Literature DB >> 31504552

Incidence and characteristics of left atrial appendage stumps after device-enabled epicardial closure.

Etem Caliskan1,2,3, Matthias Eberhard4, Volkmar Falk2,3,5,6, Hatem Alkadhi4, Maximilian Y Emmert1,2,3.   

Abstract

OBJECTIVES: High success rates for left atrial appendage (LAA) exclusion with the AtriClip (Atricure, USA) device have been reported in the literature. This study evaluated the presence and characteristics of residual LAA stumps after AtriClip LAA exclusion using postoperative short- and long-term computed tomography angiography (CTA).
METHODS: In this retrospective analysis, 43 of 291 consecutive patients undergoing cardiac surgery with concomitant LAA occlusion using the AtriClip device were identified with available postoperative short- and long-term follow-up by CTA. LAA patency and the absence or the size of a present residual LAA stump were assessed on 2-dimensional multiplanar reconstructions, on maximum intensity projection images and on volume-rendered 3-dimensional computed tomography reconstructions. Based on current recommendations, the threshold for a significant LAA stump length was defined <10 mm.
RESULTS: The LAA was successfully occluded in all 43 patients (100%) as confirmed by intraoperative transoesophageal echocardiography and CTA imaging with a mean follow-up duration of 7.1 ± 0.8 years post-implant.
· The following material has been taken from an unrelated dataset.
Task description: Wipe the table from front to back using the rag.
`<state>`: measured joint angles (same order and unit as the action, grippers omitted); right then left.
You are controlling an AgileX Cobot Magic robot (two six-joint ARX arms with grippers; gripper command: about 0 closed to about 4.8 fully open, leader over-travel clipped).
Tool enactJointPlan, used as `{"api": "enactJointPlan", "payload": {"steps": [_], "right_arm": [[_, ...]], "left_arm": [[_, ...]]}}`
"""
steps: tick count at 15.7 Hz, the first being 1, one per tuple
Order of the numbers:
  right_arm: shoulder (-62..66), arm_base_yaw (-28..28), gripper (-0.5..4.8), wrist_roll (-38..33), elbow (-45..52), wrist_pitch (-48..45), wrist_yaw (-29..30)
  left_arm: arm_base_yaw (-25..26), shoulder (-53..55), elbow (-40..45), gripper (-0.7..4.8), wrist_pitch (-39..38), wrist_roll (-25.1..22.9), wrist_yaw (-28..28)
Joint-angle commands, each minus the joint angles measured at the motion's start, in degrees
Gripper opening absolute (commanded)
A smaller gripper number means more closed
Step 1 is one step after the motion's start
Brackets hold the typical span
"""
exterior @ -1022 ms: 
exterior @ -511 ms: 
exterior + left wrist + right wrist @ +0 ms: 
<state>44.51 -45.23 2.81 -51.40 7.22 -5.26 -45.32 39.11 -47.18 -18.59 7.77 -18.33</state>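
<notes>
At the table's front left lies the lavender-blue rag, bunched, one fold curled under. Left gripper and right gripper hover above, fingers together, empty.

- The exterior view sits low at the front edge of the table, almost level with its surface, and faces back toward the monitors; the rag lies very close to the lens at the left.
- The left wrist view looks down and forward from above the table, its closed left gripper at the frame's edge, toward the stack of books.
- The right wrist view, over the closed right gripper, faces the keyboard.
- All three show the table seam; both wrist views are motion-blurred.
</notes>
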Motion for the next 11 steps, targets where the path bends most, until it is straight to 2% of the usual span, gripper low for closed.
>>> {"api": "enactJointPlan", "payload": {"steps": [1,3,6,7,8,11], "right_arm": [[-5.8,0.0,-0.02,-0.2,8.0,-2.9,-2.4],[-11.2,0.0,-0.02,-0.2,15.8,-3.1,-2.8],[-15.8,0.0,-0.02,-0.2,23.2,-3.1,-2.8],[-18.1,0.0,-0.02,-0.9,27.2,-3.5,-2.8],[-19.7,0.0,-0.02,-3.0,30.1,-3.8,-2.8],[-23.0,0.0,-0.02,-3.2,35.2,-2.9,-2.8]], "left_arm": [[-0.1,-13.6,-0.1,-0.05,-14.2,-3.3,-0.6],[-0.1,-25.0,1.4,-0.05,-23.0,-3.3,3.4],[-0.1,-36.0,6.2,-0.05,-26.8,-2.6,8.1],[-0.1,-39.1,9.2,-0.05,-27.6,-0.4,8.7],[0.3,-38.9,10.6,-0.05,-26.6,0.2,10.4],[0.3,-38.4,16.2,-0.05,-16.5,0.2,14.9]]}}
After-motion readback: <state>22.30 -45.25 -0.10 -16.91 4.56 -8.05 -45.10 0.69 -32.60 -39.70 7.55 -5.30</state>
The absence of blood flow in the excluded LAA was confirmed in all cases. In 31 of 43 patients (72%), no residual stump (0 mm) was observed creating a smooth endocardial surface, CTA revealed residual LAA stumps in 11/43 patients (26%) with a length <10 mm and a significant residual stump with a depth of >10 mm (12 mm) in 1 patient (2%). The mean length, width and depth of the residual stumps were 5.8 ± 2.1, 4.4 ± 1.2 and 7.3 ± 2.3 mm, respectively.
CONCLUSIONS: This study investigated the incidence of residual stump formation (>10 mm) after LAA closure with the AtriClip device based on CTA imaging data obtained during short- and long-term follow-up. While no LAA stump was detectable in the majority of patients, a non-significant LAA stump (<10 mm) was present in 26% of cases, indicating a favourable LAA occlusion profile for the AtriClip device. However, although a LAA stump length <10 mm is currently considered clinically safe, this definition needs further attention in future studies with regards to its potential clinical implications.
© The Author(s) 2019. Published by Oxford University Press on behalf of the European Association for Cardio-Thoracic Surgery. All rights reserved.

Entities:  

Keywords:  Atrial fibrillation; Epicardial; Left atrial appendage occlusion; Oral anticoagulation; Stroke; Stump formation

Mesh:

Year:  2019        PMID: 31504552     DOI: 10.1093/icvts/ivz176

Source DB:  PubMed          Journal:  Interact Cardiovasc Thorac Surg        ISSN: 1569-9285


  3 in total

1.  Robotics-assisted epicardial left atrial appendage clip exclusion.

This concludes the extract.